I found myself watching the clock on Thursday, March 1. At 4:00 p.m. EST, Berkshire Hathaway was going to release its annual report. Bundled in the annual report was Warren Buffett’s letter to shareholders. A successful value manager told me that the best education he received on investing was reading Buffett’s letters. In his straight-to-the-point approach, Buffett has educated shareholders by making the complex simple. This year’s letter was a bit different. In addition to telling shareholders about Berkshire’s great year, recent acquisitions and stock selections, Buffett placed a help wanted ad. His replacement was to be Charlie Munger, vice chairman of Berkshire; however, Munger is 82 years old. Next in line was to be Lou Simpson, who manages GEICO’s equity portfolio, but he is only six years younger than Buffett, who is 76. He’ll do great for the short term, but a long-term replacement was needed.

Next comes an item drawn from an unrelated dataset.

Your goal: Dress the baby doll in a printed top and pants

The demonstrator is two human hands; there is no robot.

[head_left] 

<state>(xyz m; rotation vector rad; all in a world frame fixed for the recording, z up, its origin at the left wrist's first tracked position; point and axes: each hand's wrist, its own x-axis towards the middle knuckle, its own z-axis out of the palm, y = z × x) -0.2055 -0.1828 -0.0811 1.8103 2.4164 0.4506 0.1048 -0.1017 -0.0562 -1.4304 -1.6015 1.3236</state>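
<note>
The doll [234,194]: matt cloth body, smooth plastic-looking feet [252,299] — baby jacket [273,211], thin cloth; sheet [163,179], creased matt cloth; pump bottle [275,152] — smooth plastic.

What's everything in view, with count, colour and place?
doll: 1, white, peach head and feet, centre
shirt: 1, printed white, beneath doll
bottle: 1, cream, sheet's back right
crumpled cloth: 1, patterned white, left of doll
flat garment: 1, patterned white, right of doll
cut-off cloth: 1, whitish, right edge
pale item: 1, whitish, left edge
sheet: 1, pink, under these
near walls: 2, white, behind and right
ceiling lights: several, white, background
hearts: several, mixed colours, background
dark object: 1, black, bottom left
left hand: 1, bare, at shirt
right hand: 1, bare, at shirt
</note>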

In Buffett’s help wanted ad, he said he was looking for someone who is young to succeed him as Berkshire’s chief investment officer. Even in his ad, Buffett shared his insight into what makes a great investor. He said that it’s not hard to find smart people who have impressive track records. “Temperament is also important. Independent thinking, emotional stability and a keen understanding of both human and institutional behavior is vital to long-term investment success.” Buffett has spoken of these characteristics before. What I found most insightful was his aversion to the downside. “We therefore need someone genetically programmed to recognize and avoid serious risks, including those never before encountered. Certain perils that lurk in investment strategies cannot be spotted by use of the models commonly employed today by financial institutions.”
Buffett has said many times before that there are two rules to investing: “Rule No. 1: Never lose money. Rule No. 2: Never forget rule No. 1.” The big risks are those that can’t be quantified by computer models or created in spreadsheets. I think Buffett is looking for someone who, in addition to all the attributes mentioned above, has a healthy dose of common sense. His message to me is clear: if something doesn’t feel right, put it in the too-hard pile and walk away. The ability to trust your instincts and go with the gut is one of the main attributes a successful investor needs to have.
Buffet, Mary, and Clark, David, The Tao of Warren Buffett, Scribner, 2006, p. 3.